● **Work order**
Somewhere below, one line contains "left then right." and a later line contains "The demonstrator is". Output those two lines and everything between them exactly, and nothing else.

● **Available data**
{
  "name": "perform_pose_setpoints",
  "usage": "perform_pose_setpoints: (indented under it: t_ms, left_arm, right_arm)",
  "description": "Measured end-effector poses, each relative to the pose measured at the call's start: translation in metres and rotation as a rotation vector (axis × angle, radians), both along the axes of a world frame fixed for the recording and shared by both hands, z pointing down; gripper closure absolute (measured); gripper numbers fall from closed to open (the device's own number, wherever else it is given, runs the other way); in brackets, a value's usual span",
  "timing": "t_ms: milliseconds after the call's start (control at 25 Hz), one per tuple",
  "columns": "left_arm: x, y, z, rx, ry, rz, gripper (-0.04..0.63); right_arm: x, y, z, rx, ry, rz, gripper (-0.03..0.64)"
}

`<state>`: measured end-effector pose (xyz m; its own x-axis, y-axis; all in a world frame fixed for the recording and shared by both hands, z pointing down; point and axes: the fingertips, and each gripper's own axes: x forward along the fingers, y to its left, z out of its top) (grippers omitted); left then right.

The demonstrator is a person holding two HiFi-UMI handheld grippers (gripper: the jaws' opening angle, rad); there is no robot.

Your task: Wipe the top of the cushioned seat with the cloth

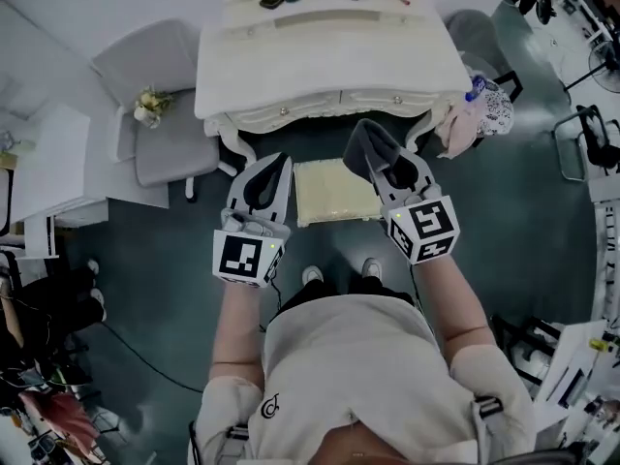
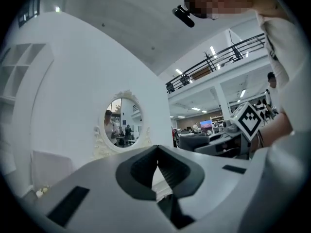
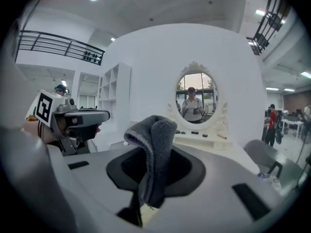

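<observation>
Right gripper [image 3: 154, 171] — jaws clamped on the grey cloth [image 3: 154, 144], which folds up over the jaw tips. Left gripper [image 2: 156, 154]: jaws together, nothing between them. Both hang above the cushioned seat [image 1: 334, 194], the cream pad just below the dressing table [image 1: 329, 61] at 12 o'clock. The cloth sits at the seat's 2 o'clock corner and appears clear of it. Lower the cloth flat onto the pad, then stroke from 12 towards 6 in overlapping passes — jaw tips off the fabric. No container can be made out.
</observation>
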<state>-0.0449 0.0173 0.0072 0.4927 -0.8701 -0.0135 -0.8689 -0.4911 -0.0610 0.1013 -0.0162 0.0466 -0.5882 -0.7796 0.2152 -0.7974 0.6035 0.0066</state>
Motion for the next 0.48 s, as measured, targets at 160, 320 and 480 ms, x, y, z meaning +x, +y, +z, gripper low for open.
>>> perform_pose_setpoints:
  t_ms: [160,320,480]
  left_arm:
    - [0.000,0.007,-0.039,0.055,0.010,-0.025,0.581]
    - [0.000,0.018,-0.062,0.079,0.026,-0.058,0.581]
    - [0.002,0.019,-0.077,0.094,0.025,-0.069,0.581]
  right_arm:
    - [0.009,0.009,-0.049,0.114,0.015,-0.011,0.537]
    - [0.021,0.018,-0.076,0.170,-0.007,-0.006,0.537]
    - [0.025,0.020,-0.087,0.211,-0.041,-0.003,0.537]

● **Answer below**
`<state>`: measured end-effector pose (xyz m; its own x-axis, y-axis; all in a world frame fixed for the recording and shared by both hands, z pointing down; point and axes: the fingertips, and each gripper's own axes: x forward along the fingers, y to its left, z out of its top) (grippers omitted); left then right.

The demonstrator is a person holding two HiFi-UMI handheld grippers (gripper: the jaws' opening angle, rad); there is no robot.

No further output is needed for this exercise.